ASSIGNED TASK
Reproduce the data, keeping every word exactly as it is.

AVAILABLE DATA

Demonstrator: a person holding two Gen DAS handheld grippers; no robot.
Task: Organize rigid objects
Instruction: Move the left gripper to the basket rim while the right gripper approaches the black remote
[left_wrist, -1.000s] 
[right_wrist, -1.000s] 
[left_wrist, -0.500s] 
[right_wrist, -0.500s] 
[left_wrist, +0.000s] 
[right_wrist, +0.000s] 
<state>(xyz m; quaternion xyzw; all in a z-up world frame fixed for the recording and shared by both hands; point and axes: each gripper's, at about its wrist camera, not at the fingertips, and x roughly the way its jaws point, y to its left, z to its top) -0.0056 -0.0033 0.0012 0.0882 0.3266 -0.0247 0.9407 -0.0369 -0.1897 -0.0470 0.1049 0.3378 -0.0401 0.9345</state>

OUTPUT
Demonstrator: a person holding two Gen DAS handheld grippers; no robot.
Task: Organize rigid objects
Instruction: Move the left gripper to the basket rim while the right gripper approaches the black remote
[left_wrist, -1.000s] 
[right_wrist, -1.000s] 
[left_wrist, -0.500s] 
[right_wrist, -0.500s] 
[left_wrist, +0.000s] 
[right_wrist, +0.000s] 
<state>(xyz m; quaternion xyzw; all in a z-up world frame fixed for the recording and shared by both hands; point and axes: each gripper's, at about its wrist camera, not at the fingertips, and x roughly the way its jaws point, y to its left, z to its top) -0.0056 -0.0033 0.0012 0.0882 0.3266 -0.0247 0.9407 -0.0369 -0.1897 -0.0470 0.1049 0.3378 -0.0401 0.9345</state>

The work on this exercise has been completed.